Mae Holland ist überglücklich: Dank ihrer Freundin Annie hat sie einen Job bei der begehrtesten Firma überhaupt erhalten, bei „The Circle“. Die Mitarbeiter sind cool, echte Vorreiter in allem, was das Internet betrifft, das Unternehmen bietet auf dem Campus nicht alles, was man zum Leben braucht und schnell verschmelzen Freizeit und Job. Die Arbeit im CE fällt Mae leicht und schnell erregt sie Aufmerksamkeit – aber auch weil sie mit Annie, einer der 40 wichtigsten Personen im Unternehmen privat eng befreundet ist. Doch nicht alles läuft reibungslos, Ames Vater ist schwer an MS erkrankt und nach einem anstrengenden Wochenende bei ihren Eltern und einem einsamen Kayakturn wird sie zu ihren Vorgesetzten bestellt: sie war für 48 Stunden von der Bildfläche verschwunden.
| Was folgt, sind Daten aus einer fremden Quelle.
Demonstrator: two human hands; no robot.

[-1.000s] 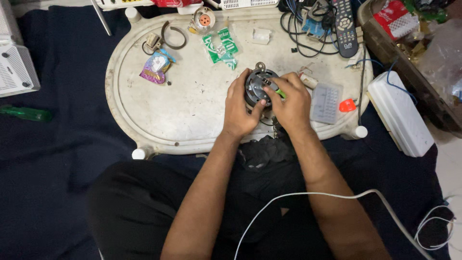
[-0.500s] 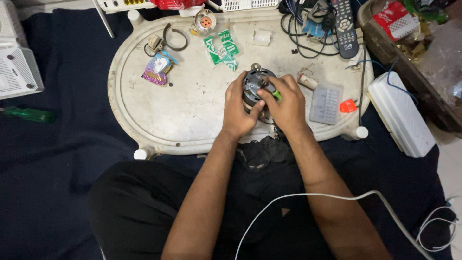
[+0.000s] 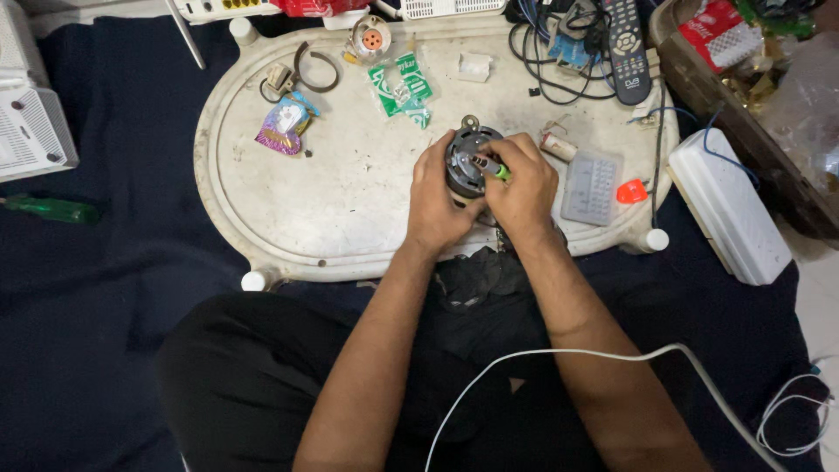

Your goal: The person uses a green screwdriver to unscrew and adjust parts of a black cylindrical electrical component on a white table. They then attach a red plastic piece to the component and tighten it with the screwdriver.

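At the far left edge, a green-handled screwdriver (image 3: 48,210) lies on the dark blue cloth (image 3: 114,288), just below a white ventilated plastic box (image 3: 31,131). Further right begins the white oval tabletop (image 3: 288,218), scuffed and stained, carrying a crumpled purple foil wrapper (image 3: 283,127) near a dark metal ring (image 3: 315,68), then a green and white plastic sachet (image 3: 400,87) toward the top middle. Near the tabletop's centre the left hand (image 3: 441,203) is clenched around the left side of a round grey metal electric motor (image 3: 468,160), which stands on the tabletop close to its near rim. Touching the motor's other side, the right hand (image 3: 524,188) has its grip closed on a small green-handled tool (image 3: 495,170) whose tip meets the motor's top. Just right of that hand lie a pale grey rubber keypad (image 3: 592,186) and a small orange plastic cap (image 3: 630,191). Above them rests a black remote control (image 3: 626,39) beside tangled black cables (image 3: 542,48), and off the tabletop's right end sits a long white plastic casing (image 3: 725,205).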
Social Networking ist jedoch alles bei The Circle und Mae beginnt ihr Leben zu dokumentieren bis sie schließlich gänzlich „transparent“ wird und eine Kamera alles live überträgt, was sie erlebt. Die steigende Popularität im Internet führt jedoch zu Problemen mit ihren Mitmenschen, die dieser völligen Öffentlichkeit skeptisch gegenüberstehen. Und neueste Entwicklungen bringen plötzlich auch Annie in schwere Gewissenskonflikte.
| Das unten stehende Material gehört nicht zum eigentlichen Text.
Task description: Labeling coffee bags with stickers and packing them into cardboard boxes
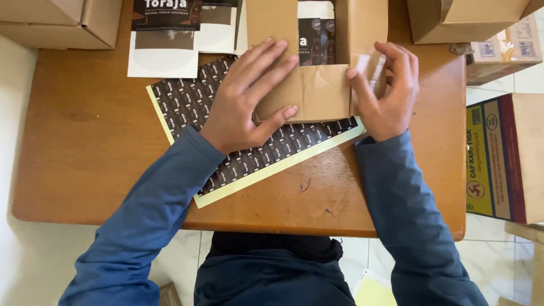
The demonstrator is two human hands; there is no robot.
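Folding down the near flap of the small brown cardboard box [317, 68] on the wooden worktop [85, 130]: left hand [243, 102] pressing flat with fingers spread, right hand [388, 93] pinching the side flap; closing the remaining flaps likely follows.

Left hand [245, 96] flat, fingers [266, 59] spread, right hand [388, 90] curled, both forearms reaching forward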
Der Roman des Jahres mit dem gegenwärtig aktuellsten Thema global. „The Circle“ liest sich leicht und die Seiten fliegen geradezu dahin. Es sind jedoch weder die Handlung noch die etwas dümmlich-flachen Figuren, die den Reiz ausmachen. Eggers gelingt es ein Szenario zu kreieren, das einerseits nah genug an der Realität ist, dass man das Gedankenkonstrukt problemlos mitgeht, andererseits überschreitet er haarscharf immer wieder genau die Grenze, die einem zusammenzucken und denken lässt: „Das geht aber gar nicht“. Es ist genau ein Tick zu weit und reißt damit die Fragen auf, wie weit wir mit unserem zweiten Leben im Internet gehen wollen. Wollen wir wirklich alles von den anderen und unseren Vorfahren wissen? sollte es zu unserem eigenen Schutz nicht ein Stück Privatsphäre geben? Sind wir noch authentisch, wenn jeder alles sehen kann und welche Erfahrungen machen wir, wenn bei allem die Dokumentation fürs Netz im Vordergrund steht?

Auf unterhaltsame Weise stellt Eggers essentielle Fragen über unser Verhalten und die Welt, in der wir in Zukunft leben.